Tracking: The character can follow tracks. The DM is free to increase or penalize the chance of success depending on the circumstances (age of the tracks, type of terrain, number of tracks being followed, and so forth).
👣 Racial Variants #
| Variant | Name | Description |
|---|---|---|
| Elven | Vibrancy Tracking | Elves don’t just look at the ground; they look at the disruption. They can track by noticing the way grass is bent or how the “spirit” of the local flora has been agitated, allowing them to track over solid rock at a -4 penalty. |
| Dwarven | Subterranean Grit | Dwarves track by identifying “foreign” dust and stone chips. They can follow a trail through a crowded dungeon or cave system by noticing which pebbles have been overturned or crushed by specific boot-weights. |
| Halfling | The Scent-Draft | Halflings have a keen sense of smell for the “domestic.” They gain a +4 bonus to track anyone carrying food, tobacco, or distinct perfumes. They are the best “bloodhounds” for finding missing persons in urban areas. |
| Orc | Predatory Instinct | They track by blood and fear. If the target is wounded, the Orc gains a +2 bonus to the roll. They can “feel” the adrenaline of the prey, allowing them to predict a target’s sudden change in direction. |
🗺️ Regional Variants #
- The High-Imperial “Man-Hunter” (Metropolitan/Urban)
Trained to track targets through the “chaos” of a city—cobblestones, crowds, and sewers.
- Specialty: Pattern Recognition. They don’t look for footprints; they look for “disturbed habits.” They can track a target by noticing which street cats are hissed at or where the mud from a specific district has been “leaked” onto a cleaner street.

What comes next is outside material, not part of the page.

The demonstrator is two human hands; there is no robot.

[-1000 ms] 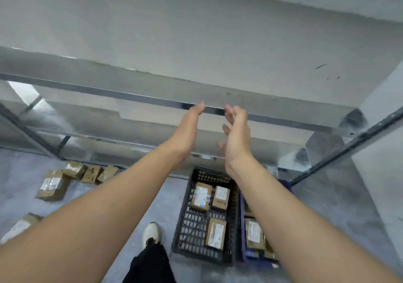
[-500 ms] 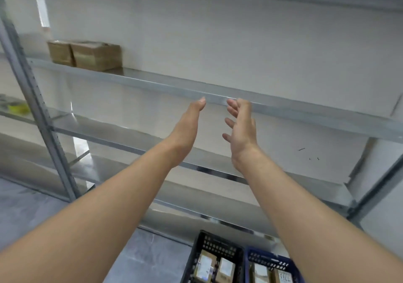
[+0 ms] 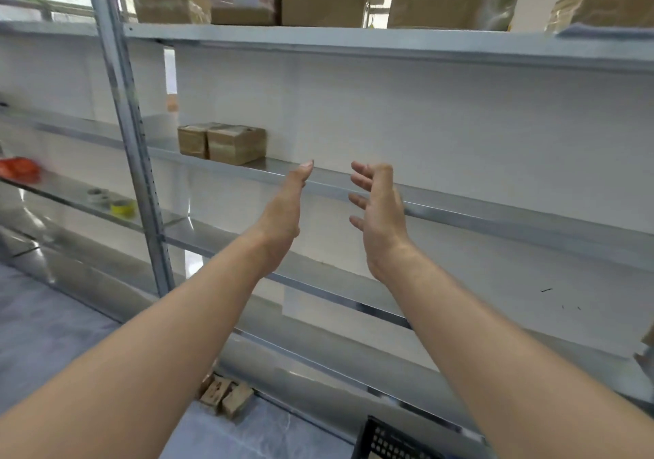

- The Great-Marsh Mud-Reader (Wilderness/Swamp)
In the wetlands, tracks fill with water or disappear in muck in minutes.
- Specialty: Hydro-Deduction. They can determine the age of a track by the “clarity” of the water inside it and the rate of silt-settling. They ignore the penalty for tracking in “Wet/Rainy” conditions if the tracks are less than 4 hours old.
- The Dune-Shadow (Desert/Waste)
In the desert, the wind erases the trail almost instantly.
- Specialty: Aeolian Reconstruction. They track by the way the wind interacts with the footprints. A successful roll allows them to “see” where a track was by the way the sand has piled up against an invisible obstruction (the target’s former foot-placement).
- The Tundra Ghost (Arctic/High Altitude)
Trained to track in shifting snow and over frozen ice.
- Specialty: Thermal Tracking. They can feel the lingering “residual heat” of a campfire or a resting body in the snow. They gain a +2 bonus to track large groups (more than 5) because the snow-compression is so distinct.
🔍 The “Story of the Trail” #
As per the rule, the DM sets the modifiers. To add flavor, a successful roll should reveal more than just a direction:
- Success: “The tracks go North.”
- Success by 5+: “The tracks go North. It’s a group of three; one is limping, and they are carrying something heavy.”
- Success by 10+: “The tracks go North. They passed here at dawn, they were arguing, and they are trying to hide their trail—but poorly.”
⚖️ Synergy with Other Skills #
- Tracking + Hunting: If a character successfully tracks their prey, their first attack in the Hunting phase is an automatic hit (representing a perfect ambush).
- Tracking + Mapping: The character can “plot” the enemy’s path on a map, predicting their likely destination (e.g., “They aren’t just wandering; they are heading for the High Pass”).